The American author Hal Borland once said: “Year’s end is neither an end nor a beginning but a going on, with all the wisdom that experience can instil in us.” For local government in Wales, experience tells us that we must be bold and brave in approaching the many stubborn challenges that our councils face.
Austerity continues to cast its long shadow over local services – despite recent declarations to the contrary. Elected members will continue to have the unenviable task of having to make ‘zero sum’ choices between closing public toilets or ending meals on wheels; cutting youth services or ending music service provision; introducing fewer bin collections or cutting back on maintaining our roads.
It is argued that Welsh councils have been sheltered to some degree from the scale of blistering cuts that have been imposed on English town halls – but that is cold comfort when local services in Wales have lost more than £1 billion since the onset of the cuts, with councils having exhausted all possible options for efficiency savings.
For local government to navigate these choppy waters, we must be agile and awake to all opportunities available to us.
Council leaders have, in recent months, been engaged in impassioned dialogue with colleagues in Welsh Government. This has resulted in an announcement of additional funding that still represents a real-term cut for councils, but is a welcome improvement on the initial provisional settlement. This dialogue shows that working together is essential to protect our cherished local services.

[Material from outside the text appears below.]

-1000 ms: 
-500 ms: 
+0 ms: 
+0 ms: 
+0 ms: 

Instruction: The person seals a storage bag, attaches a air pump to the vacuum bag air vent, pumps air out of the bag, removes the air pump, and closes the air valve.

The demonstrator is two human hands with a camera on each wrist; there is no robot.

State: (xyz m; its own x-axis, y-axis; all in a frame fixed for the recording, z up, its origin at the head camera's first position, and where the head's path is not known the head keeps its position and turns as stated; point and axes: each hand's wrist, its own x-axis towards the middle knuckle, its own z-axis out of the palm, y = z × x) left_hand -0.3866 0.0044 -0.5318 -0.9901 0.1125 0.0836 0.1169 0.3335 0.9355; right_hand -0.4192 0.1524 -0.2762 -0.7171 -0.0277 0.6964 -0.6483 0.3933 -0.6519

However, a renewed commitment to work in partnership also requires a renewed and refreshed agenda of mutual respect. Council leaders expect – and deserve – respect, as equal partners within the national government structure. With a new First Minister having been elected in Wales in the past few weeks, and a reshuffled Cabinet, I am looking forward with optimism to the opportunity to reset the relationship based on trust and mutual respect.
Despite the Herculean challenges we all face, we should not shy away from taking pride in our shared achievements. By working with Welsh Government on the 21st Century Schools and Education Programme, Wales’ school infrastructure is being transformed; Welsh councils’ efforts have resulted in Wales becoming one of the world’s leading nations in recycling; and unprecedented investment is being unlocked in all areas of Wales thanks to councils pushing the regional and city deal agenda. These are all outstanding examples of councils’ ingenuity and persistence in delivering for the communities that they represent and making a real difference in people’s lives.
I am a true believer in local decision-making and the power of our communities. Local government is the tier of government that most profoundly affects people’s everyday lives, the largest employer in vast parts of Wales, and the gatekeepers for some of the most important services in our communities.
As Chief Executive, I look forward to supporting the WLGA’s formidable leader, Cllr Debbie Wilcox, and the talented team of elected leaders from all parts of Wales in staunchly representing, defending, and promoting the interests of Welsh communities and local services.